Guo Jingming says it’s not difficult to establish a fictional character, but it’s ultimate challenge to write about people’s transformation in a way both credible and elevated from the harsh reality.

That’s why he spent the toughest time writing the second book of Tiny Times, in which the protagonists are graduate-to-be interning in the society, the critical point of turning from innocence to the evil maturity.

The trilogy, started in the same year when Guo left Shanghai University (diploma unclaimed) and jumped eagerly into the adult’s world, is about Guo’s own transformation, he says.

He sees the series as his landmark, signaling a beginning of new era of his creation shifting from puppy love and friendship on campus to responsibility on society and family.

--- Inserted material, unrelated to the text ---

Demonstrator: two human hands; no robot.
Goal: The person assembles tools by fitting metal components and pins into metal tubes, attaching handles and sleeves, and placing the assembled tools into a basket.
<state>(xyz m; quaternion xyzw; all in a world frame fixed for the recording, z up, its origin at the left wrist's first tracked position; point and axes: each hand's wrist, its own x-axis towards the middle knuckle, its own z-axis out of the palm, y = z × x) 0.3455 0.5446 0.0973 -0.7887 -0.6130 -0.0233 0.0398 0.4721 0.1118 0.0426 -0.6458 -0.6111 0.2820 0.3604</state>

“It’s not about the whole and big age, it’s about the four young people’s times of living in current Shanghai, an age parallels mine’s,” Guo explains the title.

In the book, Guo tries to cut a slice of Shanghai’s contemporary panorama, and use the representative young protagonists’ vicissitude in metropolis to record the time we’re in. In the book, four talented students graduate from university and dissolve into urban vanity

“Some say they read too many about the top fashion brands in Tiny Times,” Guo said, “If they see too much money there, that’s the sign showing I’m telling about a real Shanghai, a Shanghai a reader will find truthful of reading 50 years later.”

Critical series

2010 – to be continued

Guo’s literary ambition and cosmic views reveals in the setting of the Critical series. He’s constructing a fantasy world called Autin that is divided by four kingdoms that feature respectively natural elements: Aqua, Wind, Earth and Fire. He’s planning to write a two-volume series for each kingdom. Now he finished and published on the Aqua kingdom, and the first volume of the Wind one.

Guo has set complicated skills and hierarchies in the story. And he says he’s trying to bring out the profundity of death, freedom, peace, under the entangled distinctions between the evil and the good, mirroring and reflecting the real world.

Other novels:

Cry Me a Sad River, 2007, centering the suicide of a pregnant high school girl, and stories with young people she meets before the death.

1995-2005: Rush to the Dead Summer, 2006, about pursuing dreams and love of high school graduates from a beautiful small town Qianchuan to Beijing.

Never-Flowers in Never Dreams, 2003, about a love triangle of teen students in big cities, which used to be tear-pumping story for many and was known mostly for plagiary.

City of Fantasy, 2003, a fantasy story about slaughters in fictional Ice Kingdome, which brought unforgettable shock of literary power to readers then.